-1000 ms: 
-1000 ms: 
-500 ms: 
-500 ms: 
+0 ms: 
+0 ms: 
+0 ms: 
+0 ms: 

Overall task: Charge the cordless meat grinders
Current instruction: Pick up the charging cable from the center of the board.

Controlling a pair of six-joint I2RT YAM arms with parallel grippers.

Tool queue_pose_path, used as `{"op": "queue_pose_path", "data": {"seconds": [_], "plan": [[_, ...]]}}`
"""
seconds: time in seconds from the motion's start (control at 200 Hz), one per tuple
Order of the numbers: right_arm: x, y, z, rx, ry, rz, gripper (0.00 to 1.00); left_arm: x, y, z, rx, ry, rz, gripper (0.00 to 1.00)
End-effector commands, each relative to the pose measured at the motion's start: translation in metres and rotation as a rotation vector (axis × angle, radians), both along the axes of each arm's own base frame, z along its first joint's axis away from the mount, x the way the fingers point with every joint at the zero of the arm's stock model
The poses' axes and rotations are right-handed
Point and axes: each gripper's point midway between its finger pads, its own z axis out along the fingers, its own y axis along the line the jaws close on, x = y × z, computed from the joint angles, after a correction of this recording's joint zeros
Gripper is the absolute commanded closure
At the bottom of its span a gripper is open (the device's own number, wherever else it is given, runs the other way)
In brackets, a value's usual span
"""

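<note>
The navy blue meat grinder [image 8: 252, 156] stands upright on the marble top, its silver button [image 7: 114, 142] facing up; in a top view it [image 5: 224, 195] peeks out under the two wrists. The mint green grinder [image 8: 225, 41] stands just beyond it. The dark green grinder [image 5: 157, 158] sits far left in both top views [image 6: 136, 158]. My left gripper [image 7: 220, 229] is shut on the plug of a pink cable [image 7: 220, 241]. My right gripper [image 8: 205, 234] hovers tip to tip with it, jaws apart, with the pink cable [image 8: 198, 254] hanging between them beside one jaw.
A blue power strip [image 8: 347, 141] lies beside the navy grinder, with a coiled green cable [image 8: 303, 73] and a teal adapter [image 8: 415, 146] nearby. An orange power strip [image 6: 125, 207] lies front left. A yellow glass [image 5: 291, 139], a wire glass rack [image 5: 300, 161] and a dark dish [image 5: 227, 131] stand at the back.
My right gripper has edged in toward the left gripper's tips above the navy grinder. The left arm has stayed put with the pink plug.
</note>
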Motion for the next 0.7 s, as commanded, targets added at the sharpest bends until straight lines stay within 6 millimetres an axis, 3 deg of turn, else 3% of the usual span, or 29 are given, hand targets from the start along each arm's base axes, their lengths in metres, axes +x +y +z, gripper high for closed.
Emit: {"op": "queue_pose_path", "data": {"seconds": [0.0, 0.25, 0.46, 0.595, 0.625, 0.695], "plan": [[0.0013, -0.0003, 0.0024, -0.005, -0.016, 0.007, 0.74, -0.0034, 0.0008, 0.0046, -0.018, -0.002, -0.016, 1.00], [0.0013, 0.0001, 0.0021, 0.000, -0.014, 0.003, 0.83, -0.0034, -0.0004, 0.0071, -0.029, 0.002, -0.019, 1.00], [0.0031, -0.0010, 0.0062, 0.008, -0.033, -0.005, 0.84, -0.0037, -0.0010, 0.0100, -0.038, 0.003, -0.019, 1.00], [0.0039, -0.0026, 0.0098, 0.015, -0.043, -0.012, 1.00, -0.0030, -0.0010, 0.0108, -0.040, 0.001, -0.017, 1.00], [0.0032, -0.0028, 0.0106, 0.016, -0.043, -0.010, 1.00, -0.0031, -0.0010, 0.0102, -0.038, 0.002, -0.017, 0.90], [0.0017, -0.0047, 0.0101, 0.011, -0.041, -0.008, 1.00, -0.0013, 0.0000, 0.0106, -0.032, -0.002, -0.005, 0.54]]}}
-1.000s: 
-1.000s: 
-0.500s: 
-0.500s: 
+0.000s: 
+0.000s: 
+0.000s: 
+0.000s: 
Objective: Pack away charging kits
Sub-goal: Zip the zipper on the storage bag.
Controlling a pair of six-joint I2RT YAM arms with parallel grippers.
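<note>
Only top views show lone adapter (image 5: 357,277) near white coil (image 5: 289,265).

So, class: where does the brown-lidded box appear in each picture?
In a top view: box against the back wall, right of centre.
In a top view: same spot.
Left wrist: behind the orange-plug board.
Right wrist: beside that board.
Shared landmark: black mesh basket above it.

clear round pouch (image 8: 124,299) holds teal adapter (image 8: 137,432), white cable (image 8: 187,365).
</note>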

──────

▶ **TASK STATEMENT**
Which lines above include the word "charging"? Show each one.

▶ **WRITTEN ANSWER**
Current instruction: Pick up the charging cable from the center of the board.
Objective: Pack away charging kits

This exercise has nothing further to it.